Подойдя к кровати, она опускается на колени, расстегивает на нем обувь и разувает его.
— Ты устал, — не подумав, произносит она.
— Весь день трудился в пекарне… — отвечает он.
Она продолжает его разувать. По крайней мере, он не такое чудовище, как те старые толстосумы из терм. При воспоминании о них у нее начинают гореть щеки. Все ее усилия принесли ей меньше денария. Если тот день ее чему-то и научил, то только тому, что богачи скупее бедняков. Амаре не верится, что ей хватало глупости думать, будто заведение, управляемое таким человеком, как Вибо, могло стать для нее путем к спасению.
Забираясь в кровать с Публием, она вспоминает, как договорилась о ссуде в форуме. Глядя, как Марцелла подписывает договор, она испытывала душевный подъем, нимало не омрачавшийся угрызениями совести. Она лежит покорно, как каменная, позволяя Публию себя целовать. Это она должна стараться доставить ему удовольствие, но он, похоже, не возражает. В ней вспыхивает гнев, вечно клокочущий в ее душе. Еще бы он возражал! Он должен радоваться, что ему вообще повезло к ней прикоснуться.

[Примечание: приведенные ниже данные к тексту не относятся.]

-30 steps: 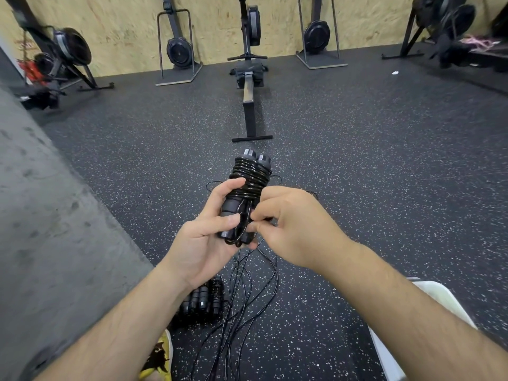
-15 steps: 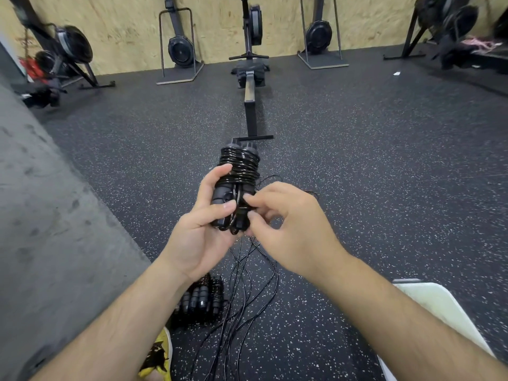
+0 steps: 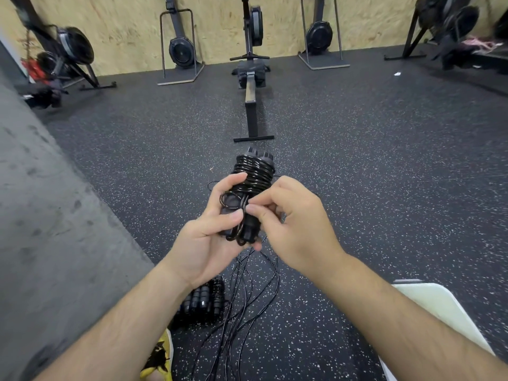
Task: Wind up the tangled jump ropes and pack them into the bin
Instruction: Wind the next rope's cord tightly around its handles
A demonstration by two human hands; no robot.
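The left hand [image 3: 209, 243] grips a wound-up rope [image 3: 254, 174], held up above the floor [image 3: 357, 160]. The right hand [image 3: 297, 224] pinches a bit of its cord by the handles. Loose ropes [image 3: 247, 298] lie on the floor under the hands. A rope bundle [image 3: 203, 301] lies beside them, near the left arm. The bin [image 3: 439, 306] sits low on the right.

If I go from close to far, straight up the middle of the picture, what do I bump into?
You meet the loose ropes → wound jump rope → rowing machine → wooden wall.
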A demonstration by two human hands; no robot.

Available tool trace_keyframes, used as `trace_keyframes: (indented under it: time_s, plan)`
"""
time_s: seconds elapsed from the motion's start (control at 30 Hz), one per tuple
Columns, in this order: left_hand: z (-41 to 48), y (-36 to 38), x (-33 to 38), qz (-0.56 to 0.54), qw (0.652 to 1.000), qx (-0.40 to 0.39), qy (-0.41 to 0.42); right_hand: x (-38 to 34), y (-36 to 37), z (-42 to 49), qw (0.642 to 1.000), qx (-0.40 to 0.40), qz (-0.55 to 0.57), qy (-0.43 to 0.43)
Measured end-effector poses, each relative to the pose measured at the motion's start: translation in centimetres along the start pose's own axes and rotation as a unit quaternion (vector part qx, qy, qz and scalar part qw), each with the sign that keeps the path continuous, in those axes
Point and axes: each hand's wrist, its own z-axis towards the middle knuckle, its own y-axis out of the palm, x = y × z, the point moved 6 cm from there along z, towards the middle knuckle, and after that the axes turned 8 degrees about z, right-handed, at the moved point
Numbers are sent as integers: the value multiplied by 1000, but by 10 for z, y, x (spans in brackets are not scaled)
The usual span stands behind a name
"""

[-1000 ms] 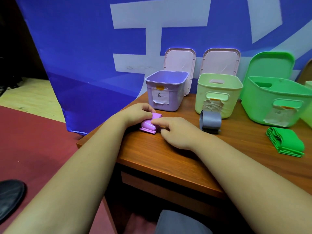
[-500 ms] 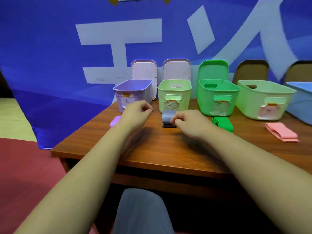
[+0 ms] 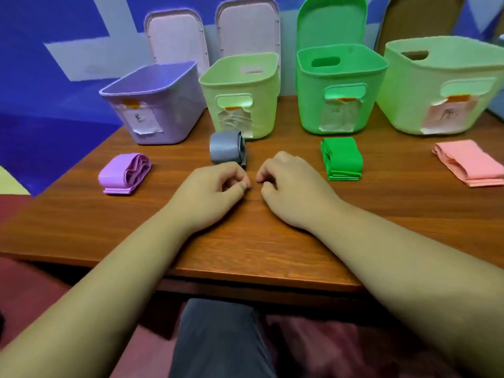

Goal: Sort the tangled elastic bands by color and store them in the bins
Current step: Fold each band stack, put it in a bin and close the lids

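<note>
Folded stacks of elastic bands lie in a row on the wooden table (image 3: 245, 241): purple bands (image 3: 124, 173), grey bands (image 3: 227, 150), green bands (image 3: 341, 158) and pink bands (image 3: 469, 162). Behind each stands a bin: a purple bin (image 3: 155, 102), a pale green bin (image 3: 242, 91), a bright green bin (image 3: 338, 85) and a larger pale green bin (image 3: 441, 83). My left hand (image 3: 215, 189) and my right hand (image 3: 289, 184) rest on the table side by side, just in front of the grey bands, fingers curled in, holding nothing.
Bin lids lean upright against the blue backdrop: two pale pink lids (image 3: 177, 39) and a green lid (image 3: 330, 23). A brown chair back (image 3: 420, 20) shows behind the large bin. Paper labels hang on the bin fronts. My knee (image 3: 221, 336) is under the table edge.
My hands let go of the purple bands, then touched the grey bands, and have now drawn back to the table empty. The view swung right and closer.
</note>
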Motion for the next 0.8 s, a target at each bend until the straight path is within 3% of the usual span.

В ее ушах звучит голос Феликса: «Будь твоя воля, ты бы разорвала их всех на куски, правда?»
Но этот Публий, подручный пекаря, кажется неплохим человеком. Возможно, дома у него жена, семья. Готова ли она разорвать на куски его? Амаре даже не нужно задаваться этим вопросом. Она встает и опускает на своего запыхавшегося любовника мерцающий в оранжевом свете лампы взгляд. Если единственный путь к спасению требует работы с Феликсом, так тому и быть. Она пойдет на все.